Records from a data source:
↓↓↓
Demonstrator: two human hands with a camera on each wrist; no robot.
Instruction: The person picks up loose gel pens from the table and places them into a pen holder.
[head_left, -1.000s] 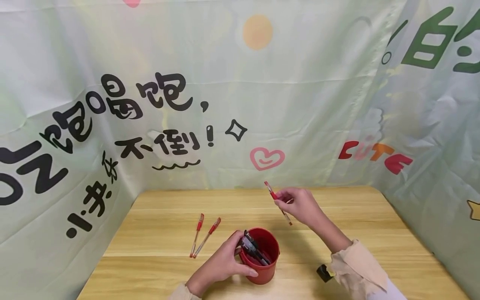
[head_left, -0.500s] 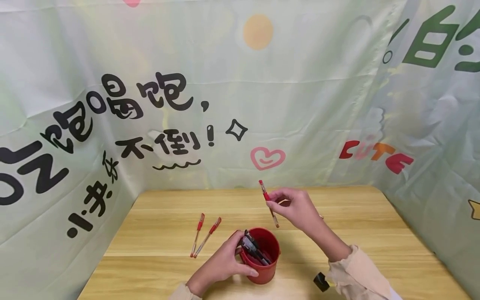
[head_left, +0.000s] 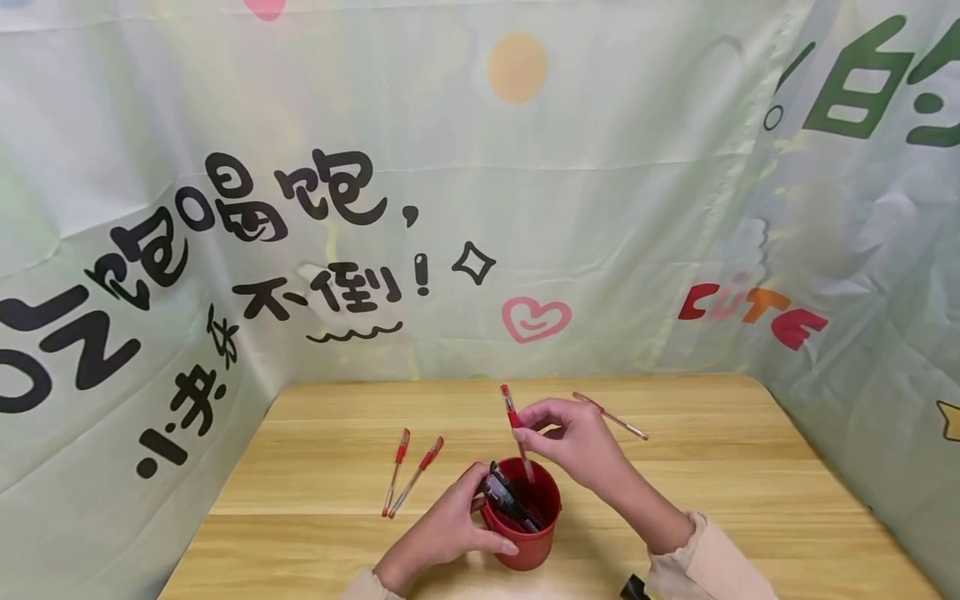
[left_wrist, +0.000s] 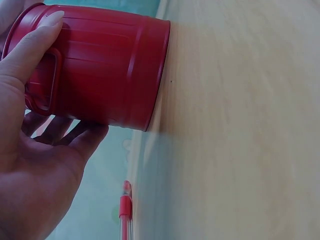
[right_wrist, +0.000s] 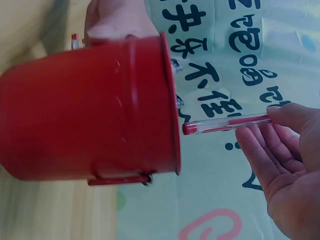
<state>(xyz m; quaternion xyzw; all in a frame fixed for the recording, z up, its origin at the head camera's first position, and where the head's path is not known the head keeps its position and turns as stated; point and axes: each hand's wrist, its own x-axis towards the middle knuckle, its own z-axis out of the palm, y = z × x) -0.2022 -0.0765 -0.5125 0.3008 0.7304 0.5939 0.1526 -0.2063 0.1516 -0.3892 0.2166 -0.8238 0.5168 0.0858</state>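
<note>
My left hand (head_left: 450, 521) holds a small red bucket (head_left: 528, 552) upright on the table, thumb on the near side and fingers round the other. In the left wrist view the thumb lies beside the bucket's side handle (left_wrist: 49, 82). Several dark pens (head_left: 512, 502) lean inside the bucket. Between thumb and fingertips, my right hand (head_left: 576, 437) pinches a red gel pen (head_left: 511, 407) over the bucket's mouth, its lower end pointing down. From the right wrist view, that pen (right_wrist: 227, 123) has its end just outside the rim.
Two red pens, one nearer (head_left: 417, 475) and one farther left (head_left: 396, 468), lie left of the bucket on the wooden table (head_left: 300, 508). Another red pen (head_left: 621, 423) lies behind my right hand. A black object (head_left: 633, 587) sits by the right sleeve. Printed cloth (head_left: 630, 233) surrounds the table.
My right hand has moved left and down, bringing the red pen over the bucket. The pen lying at the back right has come into view. My left hand stays on the bucket.
</note>
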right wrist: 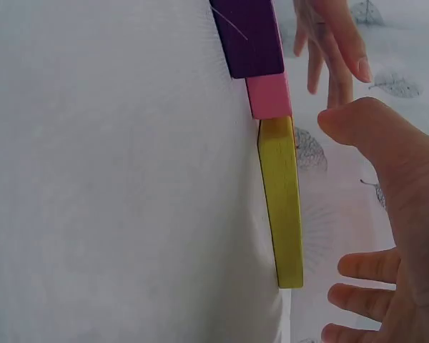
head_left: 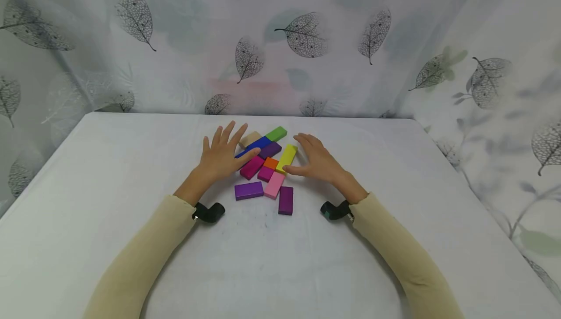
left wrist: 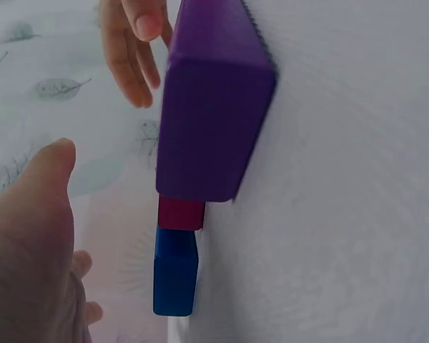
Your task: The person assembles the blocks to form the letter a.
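Note:
Several coloured wooden blocks lie close together on the white table. My left hand (head_left: 221, 157), fingers spread, hovers at the left side of the group, its thumb overlapping a blue block (head_left: 262, 143) in the head view. On the opposite side my right hand (head_left: 319, 159) has its fingers extended, the thumb tip over the lower end of a yellow block (head_left: 287, 157). Neither hand holds anything. Nearest the person are a purple block (head_left: 249, 191), a pink block (head_left: 274, 185) and a dark purple block (head_left: 286, 200). A magenta block (head_left: 252, 167) and an orange block (head_left: 271, 163) sit mid-group.
A green block (head_left: 277, 134) and a beige block (head_left: 250, 139) form the far edge of the group. The white table (head_left: 263, 270) extends around it. Behind stands a leaf-patterned curtain (head_left: 188, 41). Dark wrist cameras (head_left: 211, 213) protrude inward from both cuffs.

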Demonstrator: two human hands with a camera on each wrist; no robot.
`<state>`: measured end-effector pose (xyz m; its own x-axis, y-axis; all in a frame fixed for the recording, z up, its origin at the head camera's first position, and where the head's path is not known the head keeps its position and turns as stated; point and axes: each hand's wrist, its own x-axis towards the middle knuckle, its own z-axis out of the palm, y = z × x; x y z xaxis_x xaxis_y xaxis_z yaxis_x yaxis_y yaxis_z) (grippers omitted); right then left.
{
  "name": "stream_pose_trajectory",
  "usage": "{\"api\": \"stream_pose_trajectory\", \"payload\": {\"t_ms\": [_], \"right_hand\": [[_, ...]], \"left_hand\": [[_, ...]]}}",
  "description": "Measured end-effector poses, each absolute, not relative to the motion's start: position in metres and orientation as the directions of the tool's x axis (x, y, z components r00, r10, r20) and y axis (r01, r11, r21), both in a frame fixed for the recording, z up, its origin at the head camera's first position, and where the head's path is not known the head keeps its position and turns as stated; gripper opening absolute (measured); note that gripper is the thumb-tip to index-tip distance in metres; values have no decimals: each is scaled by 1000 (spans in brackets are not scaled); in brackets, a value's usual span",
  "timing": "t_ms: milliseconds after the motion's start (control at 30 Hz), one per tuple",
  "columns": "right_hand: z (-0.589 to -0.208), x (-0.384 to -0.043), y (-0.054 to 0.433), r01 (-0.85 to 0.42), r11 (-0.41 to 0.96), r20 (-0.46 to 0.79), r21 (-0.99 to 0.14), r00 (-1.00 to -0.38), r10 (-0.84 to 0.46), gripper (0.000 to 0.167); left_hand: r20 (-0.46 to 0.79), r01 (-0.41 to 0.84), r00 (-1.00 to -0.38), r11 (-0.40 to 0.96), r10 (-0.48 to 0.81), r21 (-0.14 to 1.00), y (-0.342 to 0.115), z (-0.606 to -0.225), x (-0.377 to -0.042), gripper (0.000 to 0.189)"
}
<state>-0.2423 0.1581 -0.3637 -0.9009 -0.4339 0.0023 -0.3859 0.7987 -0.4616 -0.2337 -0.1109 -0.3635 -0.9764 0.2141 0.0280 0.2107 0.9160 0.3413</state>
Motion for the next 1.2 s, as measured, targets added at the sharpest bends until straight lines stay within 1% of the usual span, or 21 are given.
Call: {"api": "stream_pose_trajectory", "payload": {"t_ms": [300, 467, 567, 833, 1200], "right_hand": [[-367, -242, 149, -411, 762, -24, -501, -873, -487, 85], [-365, -242, 150, -405, 768, -40, -496, -873, -486, 82], [-366, -243, 152, -411, 767, -27, -492, -874, -486, 79], [-370, -245, 155, -406, 752, -17, -519, -875, -484, 77], [-367, -247, 160, -421, 799, -7, -429, -883, -468, 78]], "left_hand": [[2, 189, -980, 917, 201, 350, -113, -366, -234, 82], [-2, 192, -979, 916, 206, 352, -113, -366, -234, 82], [1, 196, -978, 913, 209, 358, -113, -365, -234, 81], [-11, 196, -977, 913, 214, 358, -111, -366, -234, 82], [-26, 181, -979, 917, 203, 357, -110, -365, -233, 82]]}}
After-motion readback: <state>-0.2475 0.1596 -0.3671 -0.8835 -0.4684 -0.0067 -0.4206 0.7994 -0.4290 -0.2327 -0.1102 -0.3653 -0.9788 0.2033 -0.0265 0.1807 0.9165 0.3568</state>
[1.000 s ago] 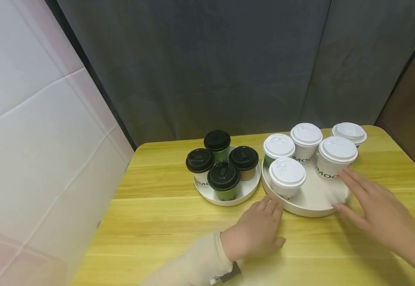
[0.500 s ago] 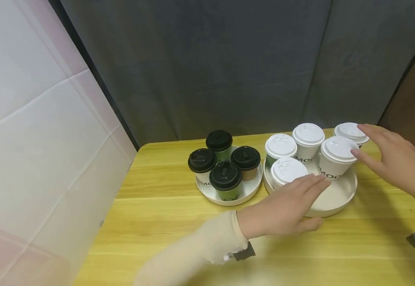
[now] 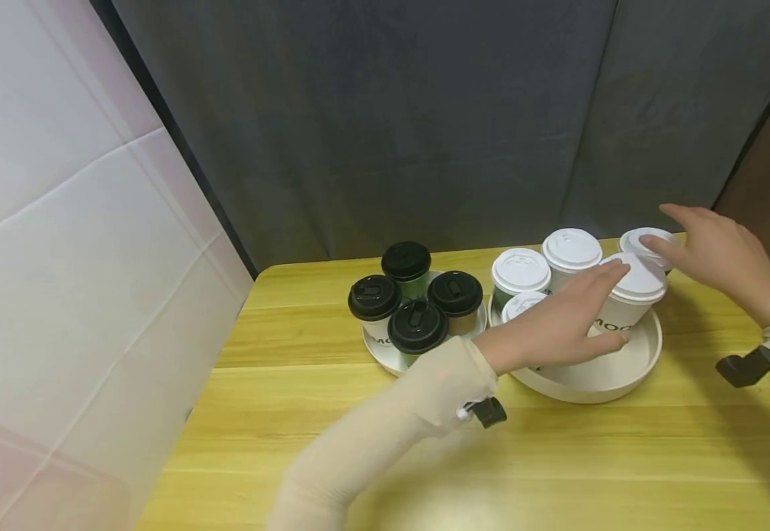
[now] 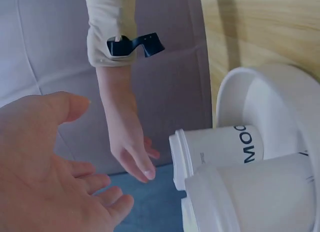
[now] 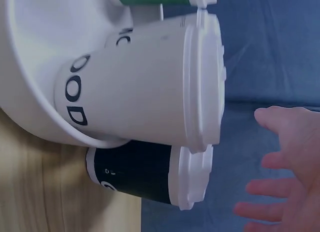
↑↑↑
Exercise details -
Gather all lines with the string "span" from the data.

Answer for this exercise -
  "description": "Measured end-effector poses, each absolute, not relative to the motion's start: position in metres and orientation as the directions of the tool's x axis (x, y, z components r00, r10, r20) and y axis (r01, r11, r21), both in a frame fixed for the recording, z up, its origin at the head camera's first position, and where the head's path is not known the head keeps its position and turns as stated; gripper opening absolute (measured); note that gripper is the thumb-tip to index-tip distance in metres; values have no decimals: each is scaled by 1000 (spans in brackets are not scaled); in brackets, a value's usual span",
Motion for the next 1.2 s, as measured, targets added at the sharpest bends until straight lines stay within 1% of the usual span, or 21 are given.

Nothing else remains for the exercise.